I gulped. Apparently, I was starting. I was not
doing so because he was pressuring me, either, but
because what he was saying was somehow so utterly
compelling—so absolutely appropriate to my
situation—that I couldn’t not respond.
Just like that, he’d touched, very gently, that
old longing of mine and brought it back to life,
full force. There is a better land, he seemed to
be telling me—a better place and a better time—and
you, personally, are invited to go there. This, my
dear, is how you begin.
The first task he gave me was simply to sit
outside with a glass of wine in the evening.
"You can do it when we’re having vespers,
if you’d like, but the point is, you are not
trying to keep to a rigid prayer schedule or force
yourself into a tougher regimen than you’re
already keeping."
"Then what am I doing,
exactly?" I asked, confused. This sounded
vaguely like my longtime practice of silence on
the bench under the jack pine, but not really. That
was a discipline, a commitment I kept each day
if I possibly could, and over the years it seemed
to be having a salutary effect on my tendency
toward nonstop talk. There was a useful purpose,
in other words. This glass of wine business, on
the other hand, sounded suspiciously like . . .
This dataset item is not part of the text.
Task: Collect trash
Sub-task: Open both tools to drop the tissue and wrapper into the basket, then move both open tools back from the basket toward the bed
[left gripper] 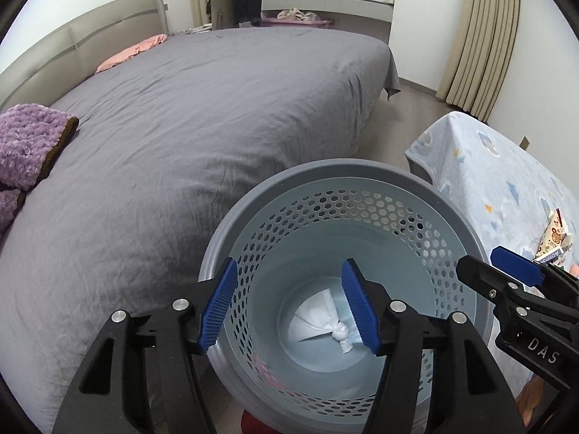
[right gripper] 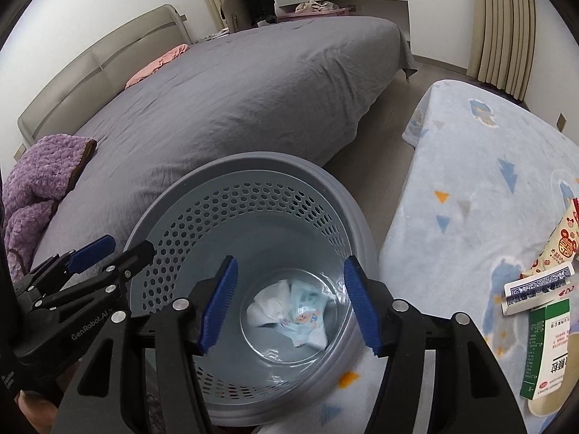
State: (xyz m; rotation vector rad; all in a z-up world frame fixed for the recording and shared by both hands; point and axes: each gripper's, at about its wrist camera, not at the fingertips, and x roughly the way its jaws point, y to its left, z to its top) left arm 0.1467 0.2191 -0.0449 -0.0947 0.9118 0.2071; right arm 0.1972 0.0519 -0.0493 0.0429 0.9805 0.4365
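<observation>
A grey perforated basket (left gripper: 362, 170) stands on the floor between the bed and a low table; it also shows in the right wrist view (right gripper: 253, 161). A knotted white bag (left gripper: 318, 320) lies at its bottom, seen as crumpled white and light-blue wrapping in the right wrist view (right gripper: 289, 311). My left gripper (left gripper: 289, 307) is open and empty over the basket mouth. My right gripper (right gripper: 289, 307) is open and empty over it too. A green-and-white box (right gripper: 546, 350), a blue patterned box (right gripper: 535, 289) and a red-printed snack wrapper (right gripper: 561, 246) lie on the table.
The grey bed (left gripper: 217, 115) fills the left, with a purple blanket (left gripper: 29, 144) and a pink cloth (left gripper: 130, 52) on it. The table under a light-blue printed blanket (right gripper: 470, 181) is on the right. Bare wood floor (right gripper: 387, 123) runs between them. Curtains hang at the back.
</observation>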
resting. A childhood nursery rhyme, oft repeated
by my mother, floated to the surface:
"Lazybones, lazybones, lying in the sun, when
are you going to get your day’s work done?"
It was a perfectly legitimate question, I thought.
I could feel the homesteader genes deep inside me
stirring in self-righteous indignation.
"It’ll feel very strange at first,"
Fr. Michael assured me. "Disruptive and
vaguely sinful. Ignore that."
"O-kaaay," I said hesitantly.
"And then what?"
"Then nothing. That’s it for awhile.
Just the wine. Half a glass, preferably during
sundown so you can watch the show."
He was right. It was disrupting—and
very interesting to realize how rooted in my soul
was the value of unending work. That term he’d
used—"vaguely sinful"—perfectly
described the guilty pleasure I felt during my
first intentionally taken rest in years.
Vacations, of course, weren’t for resting. They
were for hitting the road—figuring out exchange
rates or trudging through the woods with a pack on
one’s back. Weekends were dedicated to laundry,
yard work, grocery shopping, and paying bills.
Nowhere was there room—or justification—for an
actual rest in all of that. With any luck,
you rested when you were asleep. If not, you just
drank more coffee.
Three days into the experiment, I began to feel
a kind of loosening inside, as though I were being
slowly and gently unraveled at the seams. It was
both enjoyable and disconcerting. What was
happening here? I felt as though I were being
lulled into something I hadn’t actually agreed
to, that parts of me were starting to ignore, ever
so subtly, their usual orders from headquarters. . . .
This was a new world for me, this world of
resting. Very soon, I began to realize just how
bone-deep tired I was—and that this resting
business, which Fr. Michael referred to as
"Sabbath time," was going to precipitate
some big changes, though I knew not what. This
part made me nervous, when I let myself think too
hard about it. Mostly, however, I was too busy
adapting to the dawning of a new delight.